Meet “The Croods,” DreamWorks’ take on the prehistoric family unit. “The Flintstones” it’s not, but this brilliantly animated and often funny kids’ film is just the ticket for breezy, mostly harmless entertainment.

Directed by Kirk De Micco (“Space Chimps”) and Chris Sanders (“How to Train Your Dragon”), “The Croods” lacks the depth and multi-generational appeal of the stellar “How to Train Your Dragon,” but still manages to deliver a wholesome message that anyone in a family can appreciate, along with quite a few laughs.

The Croods are the last cavemen on the block, all their neighbors having been eaten, stomped or otherwise obliterated by the cruel, prehistoric world around them. As such, patriarch Grug (voiced by Nicolas Cage, “Bringing Out the Dead”) has enacted a strict set of rules to keep his family safe – and hidden.

Encouraging them to “never not be afraid,” well-meaning Grug believes that fear will keep them in their place, namely the cave, and safe from harm. Although they effectively hunt and hilariously gather, nighttime finds the Croods piled together in their dark cave, with Grug telling cautionary bedtime stories about cavemen whose curiosity got the best of them.

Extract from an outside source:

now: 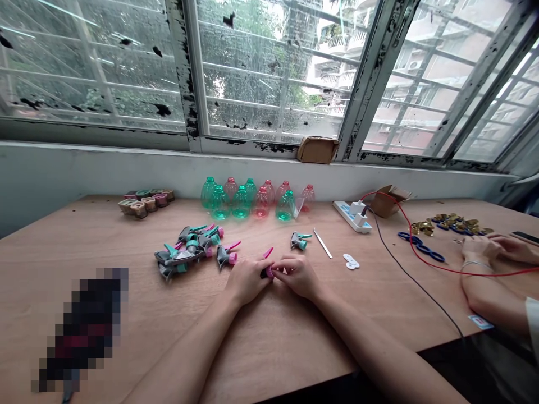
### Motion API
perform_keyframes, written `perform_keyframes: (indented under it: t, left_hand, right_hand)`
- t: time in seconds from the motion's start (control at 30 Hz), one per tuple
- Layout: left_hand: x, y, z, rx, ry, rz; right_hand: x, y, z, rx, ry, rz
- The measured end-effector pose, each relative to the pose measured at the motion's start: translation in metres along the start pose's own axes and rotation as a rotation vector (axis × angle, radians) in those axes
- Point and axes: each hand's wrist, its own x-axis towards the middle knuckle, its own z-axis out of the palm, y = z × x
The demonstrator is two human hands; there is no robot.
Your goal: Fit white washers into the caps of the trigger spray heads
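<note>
Pinching a small pink plastic piece (269, 272) between left hand (247, 280) and right hand (300, 275), just beside spray heads (187, 249); green and pink bottles (252, 199) standing upright behind those heads.

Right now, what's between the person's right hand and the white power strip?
In the head view, a teal-and-grey spray trigger head and a thin metal tool lie between the right hand and the white power strip.

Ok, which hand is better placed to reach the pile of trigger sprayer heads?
Left, probably. The left hand is on the same side as the pile of trigger sprayer heads, while the right hand is farther off, beyond the small pink-capped part that both hands hold.
</note>
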Motion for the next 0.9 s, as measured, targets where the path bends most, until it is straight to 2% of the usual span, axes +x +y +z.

These have little effect on teenage daughter Eep (Emma Stone, “Easy A”), who sneaks out one night and encounters Guy (voiced by Ryan Reynolds, “Green Lantern”), a teenager from a distant tribe who literally carries a torch. Since this is Eep’s first encounter with fire, she’s captivated by the concept and somewhat smitten by her new acquaintance. Guy, however, is on a mission. The continents have begun to shift, leaving behind utter destruction, and the Croods’ neighborhood is next.

The remainder of her family – mother Ugga (Catherine Keener, “The 40-Year-Old Virgin”), ornery grandmother Gran (Cloris Leachman, “Young Frankenstein”), dimwitted brother Thunk (Clark Duke, “Hot Tub Time Machine”) and feral little sister Sandy (Randy Thom, “Ice Age: Continental Drift”) – are reluctant to leave, until necessity and rockslides change their minds.

With Guy in tow, the Croods are thrust into a new world, one in which they cannot hide safely in a cave, but rather move ever toward tomorrow – literally. Guy seems to think if they reach a distant mountain, they’ll all be able to hitch a ride on the sun into the land of tomorrow, which fits neatly into the film’s not-so-underlying theme.

As such, “The Croods” makes its message rather obvious, but easy enough for its younger viewers to digest – the importance of family and moving forward in life.

The film is definitely more kid-centric than some of DreamWorks’ previous efforts, relying more on slapstick and action to captivate its target audience, but there are still some treats for adult viewers, namely some brilliant set and character design.

The prehistoric animals, in particular, are a treat for the eye and funny bone, all clever hybrids of evolving species, like an ambling whale with legs and an ever-persistent jungle cat with owl-like features.

The 3-D treatment is a nice touch, but hardly necessary, as DreamWorks wisely avoided any gimmicky in-your-face special effects. This will ultimately help “The Croods” stand the test of time, even if it’s only playing in the backseat of a Chevy Tahoe decked out with those stick-figure stickers – a more modern form of cave art.